To do :: Search the data for the string "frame" and copy each line where it turns up.

Source data ::

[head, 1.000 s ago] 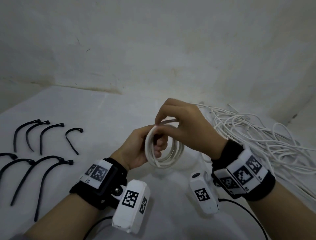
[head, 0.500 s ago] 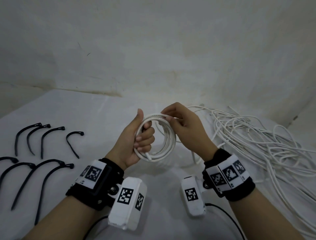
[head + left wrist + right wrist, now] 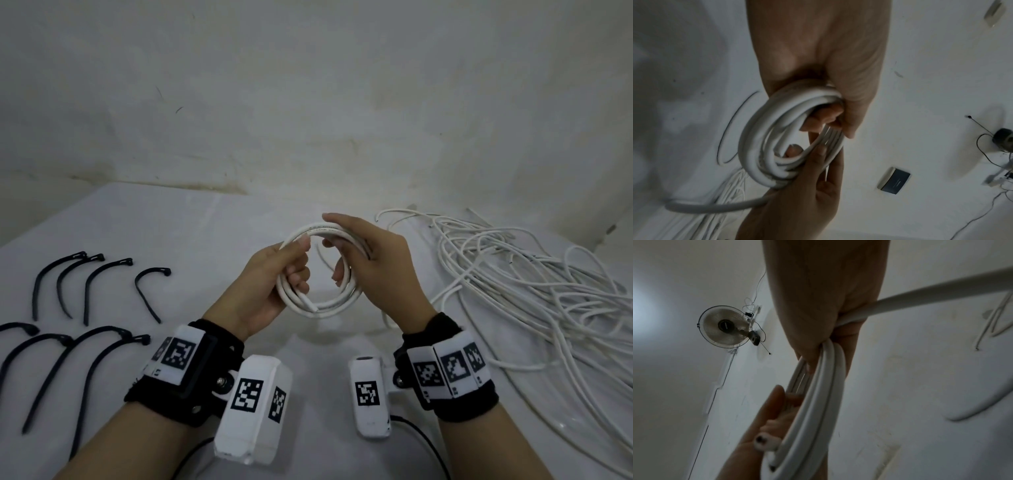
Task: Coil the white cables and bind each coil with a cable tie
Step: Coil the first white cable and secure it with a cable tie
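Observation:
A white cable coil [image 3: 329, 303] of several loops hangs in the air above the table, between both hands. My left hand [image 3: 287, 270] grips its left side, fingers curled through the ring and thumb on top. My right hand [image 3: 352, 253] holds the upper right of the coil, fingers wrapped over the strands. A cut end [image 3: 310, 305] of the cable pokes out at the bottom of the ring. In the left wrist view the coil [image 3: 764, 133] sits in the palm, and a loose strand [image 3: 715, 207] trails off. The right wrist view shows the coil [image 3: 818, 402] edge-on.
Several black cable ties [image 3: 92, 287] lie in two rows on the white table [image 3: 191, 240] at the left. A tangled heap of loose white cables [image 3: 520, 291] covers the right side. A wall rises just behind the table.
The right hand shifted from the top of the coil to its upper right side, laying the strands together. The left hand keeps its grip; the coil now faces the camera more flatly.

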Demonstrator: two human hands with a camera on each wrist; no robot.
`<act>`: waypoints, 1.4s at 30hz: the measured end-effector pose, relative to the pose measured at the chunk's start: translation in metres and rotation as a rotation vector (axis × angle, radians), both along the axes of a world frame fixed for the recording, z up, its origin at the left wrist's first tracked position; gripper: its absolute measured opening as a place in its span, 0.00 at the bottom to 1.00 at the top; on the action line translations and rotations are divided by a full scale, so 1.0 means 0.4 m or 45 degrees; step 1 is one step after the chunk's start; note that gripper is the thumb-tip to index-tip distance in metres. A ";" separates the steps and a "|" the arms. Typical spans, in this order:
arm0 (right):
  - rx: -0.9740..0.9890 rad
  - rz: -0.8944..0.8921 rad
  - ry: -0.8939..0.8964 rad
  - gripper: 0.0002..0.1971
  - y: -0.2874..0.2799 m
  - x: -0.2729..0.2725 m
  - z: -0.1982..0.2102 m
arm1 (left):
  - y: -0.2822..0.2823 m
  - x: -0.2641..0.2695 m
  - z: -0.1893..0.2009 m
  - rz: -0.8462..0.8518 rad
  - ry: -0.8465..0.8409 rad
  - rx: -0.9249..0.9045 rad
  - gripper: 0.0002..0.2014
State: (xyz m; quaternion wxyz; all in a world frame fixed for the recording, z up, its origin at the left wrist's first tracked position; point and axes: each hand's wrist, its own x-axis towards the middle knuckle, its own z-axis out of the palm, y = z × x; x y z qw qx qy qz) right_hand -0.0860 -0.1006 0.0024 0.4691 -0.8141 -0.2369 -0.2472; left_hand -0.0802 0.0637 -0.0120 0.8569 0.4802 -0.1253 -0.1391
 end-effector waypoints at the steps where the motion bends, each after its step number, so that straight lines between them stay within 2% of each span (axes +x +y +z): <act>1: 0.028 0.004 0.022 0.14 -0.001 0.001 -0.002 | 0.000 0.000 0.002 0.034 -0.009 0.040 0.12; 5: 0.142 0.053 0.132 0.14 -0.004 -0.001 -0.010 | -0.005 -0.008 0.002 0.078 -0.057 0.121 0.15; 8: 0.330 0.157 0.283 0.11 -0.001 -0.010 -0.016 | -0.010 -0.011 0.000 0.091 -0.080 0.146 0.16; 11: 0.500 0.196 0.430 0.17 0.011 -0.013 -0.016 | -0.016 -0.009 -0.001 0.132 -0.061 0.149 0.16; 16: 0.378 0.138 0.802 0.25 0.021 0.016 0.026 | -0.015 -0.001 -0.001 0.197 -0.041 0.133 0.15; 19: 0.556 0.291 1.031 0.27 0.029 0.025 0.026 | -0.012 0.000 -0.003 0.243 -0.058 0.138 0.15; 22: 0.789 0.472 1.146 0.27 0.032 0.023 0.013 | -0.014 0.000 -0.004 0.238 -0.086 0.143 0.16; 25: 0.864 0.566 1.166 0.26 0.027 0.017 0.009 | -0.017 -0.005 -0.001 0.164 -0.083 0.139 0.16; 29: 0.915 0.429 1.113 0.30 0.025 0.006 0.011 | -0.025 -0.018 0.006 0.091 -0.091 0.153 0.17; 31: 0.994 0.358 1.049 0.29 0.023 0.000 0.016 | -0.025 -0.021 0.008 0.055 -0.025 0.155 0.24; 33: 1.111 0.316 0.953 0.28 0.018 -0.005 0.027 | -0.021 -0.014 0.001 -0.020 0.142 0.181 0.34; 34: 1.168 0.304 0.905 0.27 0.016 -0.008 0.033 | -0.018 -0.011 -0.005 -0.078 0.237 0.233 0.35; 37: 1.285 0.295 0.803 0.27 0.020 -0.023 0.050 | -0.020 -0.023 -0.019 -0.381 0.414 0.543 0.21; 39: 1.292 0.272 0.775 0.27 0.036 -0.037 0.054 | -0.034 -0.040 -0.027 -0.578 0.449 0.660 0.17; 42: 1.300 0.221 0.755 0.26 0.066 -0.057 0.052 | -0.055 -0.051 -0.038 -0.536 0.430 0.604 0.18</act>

Exercise response ::
`<act>`: waypoints, 1.4s at 30hz: the measured end-effector pose, relative to the pose measured at the chunk's start: translation in metres and rotation as a rotation vector (axis × angle, radians), both along the axes of a world frame fixed for the recording, z up, its origin at the left wrist's first tracked position; gripper: its absolute measured opening as a place in its span, 0.00 at the bottom to 1.00 at the top; on the action line translations and rotations are divided by a full scale, so 1.0 means 0.4 m or 45 degrees; step 1 is one step after the chunk's start; note that gripper is the thumb-tip to index-tip distance in metres. A ";" separates the steps and a "|" the arms. Typical spans, in this order:
State: (xyz m; quaternion wxyz; all in a world frame fixed for the recording, z up, its origin at the left wrist's first tracked position; point and axes: each hand's wrist, its own x-axis towards the middle knuckle, its own z-axis out of the palm, y = z × x; x y z qw qx qy qz) right_hand -0.0860 -0.1006 0.0024 0.4691 -0.8141 -0.2369 -0.2472; left_hand -0.0802 0.0637 -0.0120 0.8569 0.4802 -0.1253 -0.1391

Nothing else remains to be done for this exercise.